▶ **WORK REQUEST**
All lines of the records below that contain the word "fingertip" must be listed.

(Dataset records)

════════

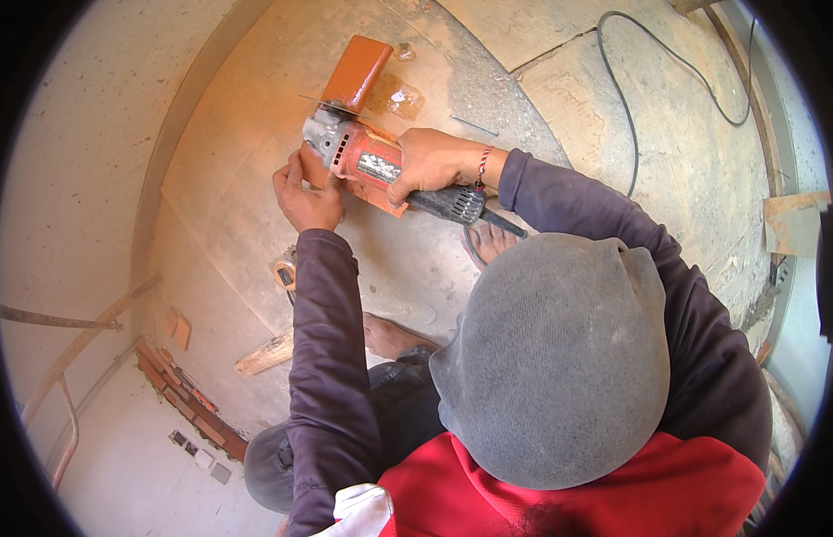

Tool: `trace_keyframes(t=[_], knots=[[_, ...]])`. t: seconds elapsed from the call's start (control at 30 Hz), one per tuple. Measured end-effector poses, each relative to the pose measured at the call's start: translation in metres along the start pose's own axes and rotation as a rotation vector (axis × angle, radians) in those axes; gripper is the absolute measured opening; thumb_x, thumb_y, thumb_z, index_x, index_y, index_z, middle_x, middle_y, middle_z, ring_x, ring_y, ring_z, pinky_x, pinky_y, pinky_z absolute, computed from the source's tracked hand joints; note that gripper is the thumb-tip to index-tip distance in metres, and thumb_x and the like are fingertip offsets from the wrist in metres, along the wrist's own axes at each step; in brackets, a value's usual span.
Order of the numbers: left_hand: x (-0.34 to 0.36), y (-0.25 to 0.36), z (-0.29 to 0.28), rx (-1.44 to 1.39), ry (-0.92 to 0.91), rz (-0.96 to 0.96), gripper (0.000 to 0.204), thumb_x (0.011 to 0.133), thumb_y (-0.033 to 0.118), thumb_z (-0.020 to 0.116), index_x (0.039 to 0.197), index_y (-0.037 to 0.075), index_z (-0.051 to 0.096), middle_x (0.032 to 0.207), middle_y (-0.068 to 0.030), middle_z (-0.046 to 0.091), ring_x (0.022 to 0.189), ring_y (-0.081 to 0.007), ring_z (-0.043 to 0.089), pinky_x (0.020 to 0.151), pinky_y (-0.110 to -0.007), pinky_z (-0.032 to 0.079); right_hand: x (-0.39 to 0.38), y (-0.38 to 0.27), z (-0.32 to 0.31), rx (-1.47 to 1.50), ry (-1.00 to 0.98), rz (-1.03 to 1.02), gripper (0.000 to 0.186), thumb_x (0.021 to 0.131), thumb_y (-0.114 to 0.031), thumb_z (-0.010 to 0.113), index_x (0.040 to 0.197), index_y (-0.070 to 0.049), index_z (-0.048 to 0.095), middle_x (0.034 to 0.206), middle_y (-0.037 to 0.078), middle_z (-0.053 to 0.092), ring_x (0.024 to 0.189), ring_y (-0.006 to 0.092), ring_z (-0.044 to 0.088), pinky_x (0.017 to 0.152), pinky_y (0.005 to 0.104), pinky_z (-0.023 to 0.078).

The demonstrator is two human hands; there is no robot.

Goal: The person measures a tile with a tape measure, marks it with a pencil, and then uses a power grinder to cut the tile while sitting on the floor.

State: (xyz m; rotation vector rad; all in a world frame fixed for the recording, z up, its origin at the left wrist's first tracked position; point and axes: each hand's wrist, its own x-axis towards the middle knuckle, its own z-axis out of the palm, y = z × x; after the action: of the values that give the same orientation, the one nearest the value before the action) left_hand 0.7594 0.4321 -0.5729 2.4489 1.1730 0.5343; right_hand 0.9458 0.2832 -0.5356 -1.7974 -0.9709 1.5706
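My right hand (434, 161) is wrapped round the body of a red and black angle grinder (370, 161), whose black tail and cord point toward the lower right. Its thin disc (320, 103) stands at an orange glazed tile (358, 70) lying on the floor; I cannot tell how deep it goes. An orange piece (390, 202) shows beneath the grinder, and whether it joins the tile is hidden. My left hand (309, 199) grips the left edge of this piece, fingers along the side and thumb on it, just below the grinder head.
A wet patch (399, 97) and thin rod (475, 124) lie right of the tile. A black cable (629, 107) loops at upper right. Near my left forearm are a tape measure (285, 272), wood offcut (264, 353) and stacked tiles (191, 403). A grey cap (560, 358) blocks the lower right.
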Motion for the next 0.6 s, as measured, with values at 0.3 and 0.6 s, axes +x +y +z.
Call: trace_keyframes(t=[0.3,0.6], knots=[[0.0008,-0.0007,-0.0009,0.012,-0.019,-0.010,0.066,0.067,0.025,0.087,0.124,0.006,0.062,0.106,-0.0116,0.056,0.100,-0.0288,0.059,0.089,-0.037,0.049,0.0015,0.0025,0.0005,0.005,-0.003,0.011,0.056,0.054,-0.032,0.082,0.084,0.012,0.064,0.078,0.021,0.068,0.065,0.0249,0.066,0.059,0.0329,0.052],[0.0007,-0.0013,-0.0009,0.015,-0.017,0.003,0.065,0.067,0.025,0.086,0.124,0.005,0.062,0.106,-0.0121,0.056,0.100,-0.0284,0.059,0.089,-0.037,0.048,0.0010,0.0046,0.0011,0.021,-0.009,0.009,0.059,0.054,-0.033,0.083,0.084,0.014,0.064,0.079,0.023,0.068,0.066,0.0266,0.067,0.061,0.0337,0.052]])
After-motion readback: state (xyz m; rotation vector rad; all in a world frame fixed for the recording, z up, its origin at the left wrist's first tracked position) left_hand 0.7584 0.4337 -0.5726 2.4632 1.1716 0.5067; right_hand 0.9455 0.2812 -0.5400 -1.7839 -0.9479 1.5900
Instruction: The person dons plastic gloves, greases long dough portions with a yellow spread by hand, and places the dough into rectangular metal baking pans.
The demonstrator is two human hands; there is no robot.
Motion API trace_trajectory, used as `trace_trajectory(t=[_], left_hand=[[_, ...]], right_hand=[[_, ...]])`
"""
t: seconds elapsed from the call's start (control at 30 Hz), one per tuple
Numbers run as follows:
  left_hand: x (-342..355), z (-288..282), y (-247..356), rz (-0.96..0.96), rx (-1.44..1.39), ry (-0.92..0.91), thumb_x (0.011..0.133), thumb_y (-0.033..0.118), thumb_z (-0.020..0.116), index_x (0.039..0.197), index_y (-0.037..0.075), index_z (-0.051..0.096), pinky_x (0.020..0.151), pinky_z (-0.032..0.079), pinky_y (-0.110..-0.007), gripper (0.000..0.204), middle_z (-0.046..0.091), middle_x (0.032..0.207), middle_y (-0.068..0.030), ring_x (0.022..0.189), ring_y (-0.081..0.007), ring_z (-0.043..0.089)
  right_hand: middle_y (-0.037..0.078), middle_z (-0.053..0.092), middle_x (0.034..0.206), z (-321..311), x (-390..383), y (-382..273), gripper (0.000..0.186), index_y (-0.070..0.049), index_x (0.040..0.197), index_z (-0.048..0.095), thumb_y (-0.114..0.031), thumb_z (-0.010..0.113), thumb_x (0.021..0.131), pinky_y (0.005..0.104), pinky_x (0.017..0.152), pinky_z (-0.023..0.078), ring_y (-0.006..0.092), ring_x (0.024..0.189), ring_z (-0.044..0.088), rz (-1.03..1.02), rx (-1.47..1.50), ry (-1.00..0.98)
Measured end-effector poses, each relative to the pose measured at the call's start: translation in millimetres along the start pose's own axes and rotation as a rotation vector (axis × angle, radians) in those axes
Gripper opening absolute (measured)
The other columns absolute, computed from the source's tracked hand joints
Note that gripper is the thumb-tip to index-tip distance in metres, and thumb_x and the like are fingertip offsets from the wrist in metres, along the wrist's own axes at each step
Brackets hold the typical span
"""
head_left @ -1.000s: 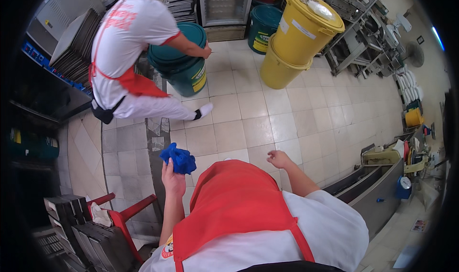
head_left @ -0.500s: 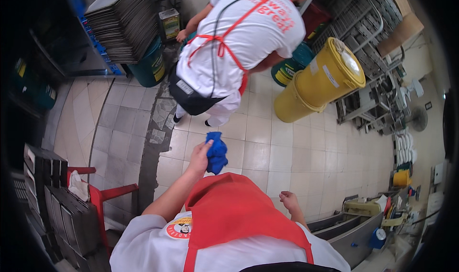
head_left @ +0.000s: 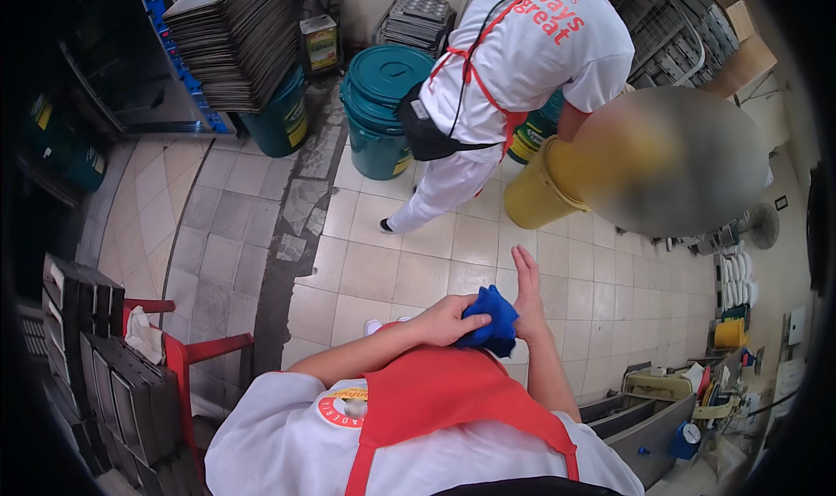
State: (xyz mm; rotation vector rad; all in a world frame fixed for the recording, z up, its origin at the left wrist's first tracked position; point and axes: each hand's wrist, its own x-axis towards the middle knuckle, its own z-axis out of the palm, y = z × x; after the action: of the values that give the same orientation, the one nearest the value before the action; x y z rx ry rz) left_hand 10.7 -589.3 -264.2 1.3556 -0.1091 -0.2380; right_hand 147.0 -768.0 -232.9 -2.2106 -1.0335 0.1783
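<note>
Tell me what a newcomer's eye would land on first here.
First, probably the bright blue cloth in the left hand, just in front of the wearer's red apron, with the open right hand close beside it. Then the co-worker at the upper middle, between a lidded green bucket and a yellow bucket. Last, the tall stack of trays at upper left.

Floor (head_left: 418,274) lies open ahead until the co-worker (head_left: 531,69) and yellow bucket (head_left: 542,187).
</note>
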Motion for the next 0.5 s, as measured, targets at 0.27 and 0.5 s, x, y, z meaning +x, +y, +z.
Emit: trace_trajectory(t=[0.27,0.5], left_hand=[[-43.4,-54.6,-6.0,-0.028,-0.056,0.277,0.101,0.014,0.067,0.128,-0.002,0.065,0.093,0.056,-0.033,0.031,0.076,0.115,-0.0086,0.103,-0.0140,0.069],[-97.6,-145.6,-66.9,-0.127,0.222,0.973,0.105,0.030,0.066,0.120,-0.002,0.070,0.083,0.054,-0.032,0.036,0.074,0.101,-0.0048,0.091,-0.0112,0.064]], right_hand=[[0.019,0.040,0.160,26.2,-51.1,102.8,0.087,-0.008,0.153,0.047,-0.027,0.086,0.077,0.0473,0.112,0.047,0.0379,0.134,0.055,0.327,-0.027,0.105],[0.024,0.071,0.126,49.8,-178.8,205.0,0.062,0.004,0.130,0.068,-0.033,0.081,0.083,0.0429,0.102,0.054,0.0357,0.122,0.067,1.006,-0.037,-0.123]])
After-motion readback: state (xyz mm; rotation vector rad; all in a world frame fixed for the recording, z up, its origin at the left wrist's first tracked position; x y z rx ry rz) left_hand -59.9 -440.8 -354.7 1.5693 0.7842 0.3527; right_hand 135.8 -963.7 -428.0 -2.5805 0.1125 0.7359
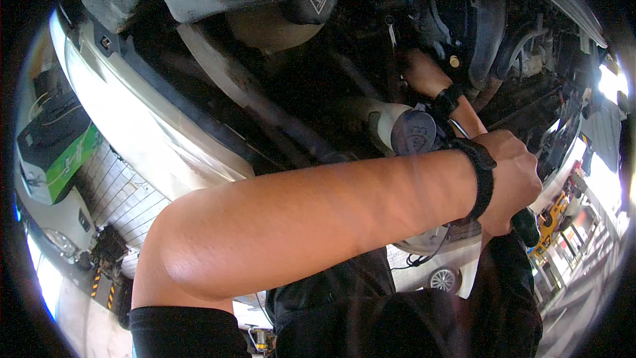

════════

▶ **RESPONSE TO THE TASK**
Tool: `trace_keyframes(t=[_], knots=[[_, ...]])`. t: seconds elapsed from the call's start (control at 30 Hz), one per tuple. Measured end-effector poses, each relative to the pose measured at the call's start: translation in metres along the start pose's own axes and rotation as a rotation vector (axis × angle, radians) in those axes; gripper is the absolute measured opening; thumb_x, thumb_y, thumb_z, index_x, index_y, index_z, middle_x, middle_y, middle_z, ring_x, ring_y, ring_z, pinky_x, pinky_y, pinky_z absolute, computed from the source's tracked hand joints; note that gripper is the thumb-tip to index-tip distance in metres, and thumb_x and the like are fingertip offsets from the wrist in metres, along the wrist's own axes at each step; in brackets, a value's usual span.
Note that gripper is the thumb-tip to index-tip distance in metres, and thumb_x and the like are fingertip offsets from the wrist in metres, along the wrist's own axes at each step

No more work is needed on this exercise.